▶ [EXERCISE INSTRUCTIONS]
Pull out all lines from the listing below in which the word "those" appears.

▶ [COLLECTED MATERIAL]

-- Opening Marker --

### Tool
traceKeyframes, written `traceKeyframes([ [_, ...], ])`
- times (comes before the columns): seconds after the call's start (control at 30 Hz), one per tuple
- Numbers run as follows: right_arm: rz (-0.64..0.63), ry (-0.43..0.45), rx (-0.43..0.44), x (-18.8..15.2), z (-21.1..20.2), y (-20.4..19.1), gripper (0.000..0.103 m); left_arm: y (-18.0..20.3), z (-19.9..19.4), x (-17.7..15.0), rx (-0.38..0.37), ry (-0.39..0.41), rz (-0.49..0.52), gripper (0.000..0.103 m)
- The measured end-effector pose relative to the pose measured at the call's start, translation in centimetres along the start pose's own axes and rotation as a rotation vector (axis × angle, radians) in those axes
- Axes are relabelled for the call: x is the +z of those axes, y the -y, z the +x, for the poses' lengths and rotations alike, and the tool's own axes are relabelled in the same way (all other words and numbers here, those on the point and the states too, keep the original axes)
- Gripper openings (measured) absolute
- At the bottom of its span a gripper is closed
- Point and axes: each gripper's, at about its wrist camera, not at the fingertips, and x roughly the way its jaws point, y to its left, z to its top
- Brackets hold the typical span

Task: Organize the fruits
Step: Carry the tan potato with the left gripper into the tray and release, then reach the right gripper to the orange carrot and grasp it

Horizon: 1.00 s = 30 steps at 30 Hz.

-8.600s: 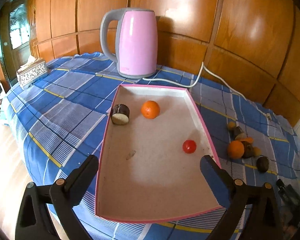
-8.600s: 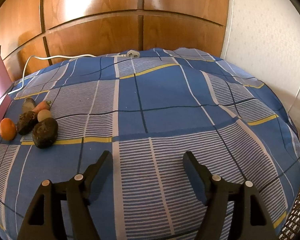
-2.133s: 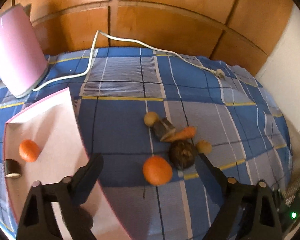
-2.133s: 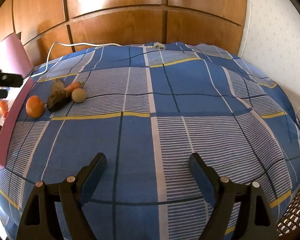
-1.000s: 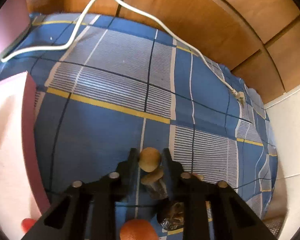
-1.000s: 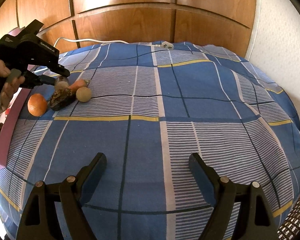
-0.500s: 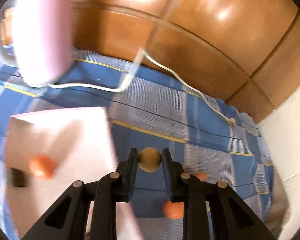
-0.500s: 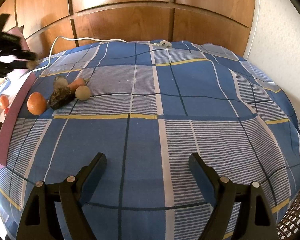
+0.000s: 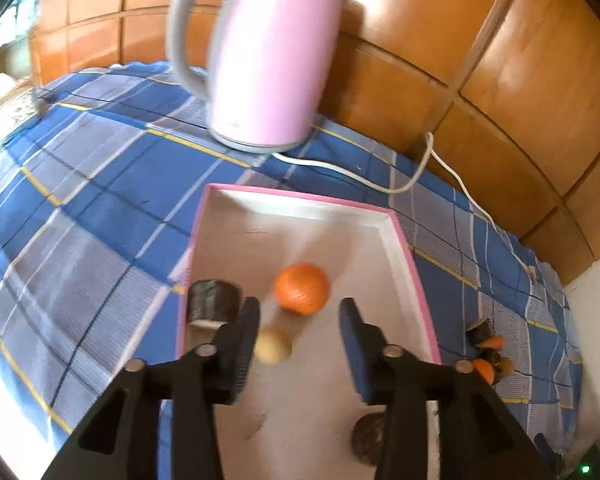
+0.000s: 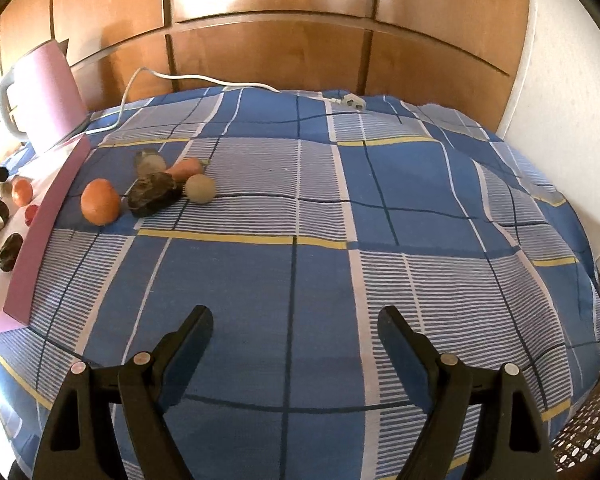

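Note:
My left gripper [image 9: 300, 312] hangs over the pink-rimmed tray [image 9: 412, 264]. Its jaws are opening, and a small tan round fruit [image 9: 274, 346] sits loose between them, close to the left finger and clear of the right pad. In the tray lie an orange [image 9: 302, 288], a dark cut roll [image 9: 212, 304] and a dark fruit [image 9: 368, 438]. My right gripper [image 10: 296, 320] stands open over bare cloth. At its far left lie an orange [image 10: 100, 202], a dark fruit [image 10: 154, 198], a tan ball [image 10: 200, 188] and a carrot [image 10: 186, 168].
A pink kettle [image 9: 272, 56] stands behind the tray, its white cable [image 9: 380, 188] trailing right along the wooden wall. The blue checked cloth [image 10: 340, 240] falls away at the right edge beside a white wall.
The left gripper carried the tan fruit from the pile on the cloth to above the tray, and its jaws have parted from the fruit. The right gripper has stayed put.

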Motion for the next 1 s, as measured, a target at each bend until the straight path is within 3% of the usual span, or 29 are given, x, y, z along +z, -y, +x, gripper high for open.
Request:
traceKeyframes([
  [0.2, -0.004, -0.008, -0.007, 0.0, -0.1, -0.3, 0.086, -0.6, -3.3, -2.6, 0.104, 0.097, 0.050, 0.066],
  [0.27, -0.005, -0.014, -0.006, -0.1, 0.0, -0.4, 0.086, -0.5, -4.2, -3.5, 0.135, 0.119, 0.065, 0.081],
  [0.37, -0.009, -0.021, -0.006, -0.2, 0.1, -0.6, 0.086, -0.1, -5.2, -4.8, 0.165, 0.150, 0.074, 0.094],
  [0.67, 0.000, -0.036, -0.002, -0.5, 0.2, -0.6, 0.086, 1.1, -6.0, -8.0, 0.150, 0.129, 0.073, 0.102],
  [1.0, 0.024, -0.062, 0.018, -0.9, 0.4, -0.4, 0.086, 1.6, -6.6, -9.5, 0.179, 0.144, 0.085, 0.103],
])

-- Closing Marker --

▶ [ANSWER SPACE]
- The measured end-effector pose relative to the pose measured at the call's start, translation in centimetres along the start pose's own axes and rotation as a rotation vector (axis × angle, radians) in those axes
- Axes are relabelled for the call: x is the +z of those axes, y the -y, z the +x, for the poses' lengths and rotations alike, and the tool's own axes are relabelled in the same way (all other words and numbers here, those on the point and the states too, keep the original axes)

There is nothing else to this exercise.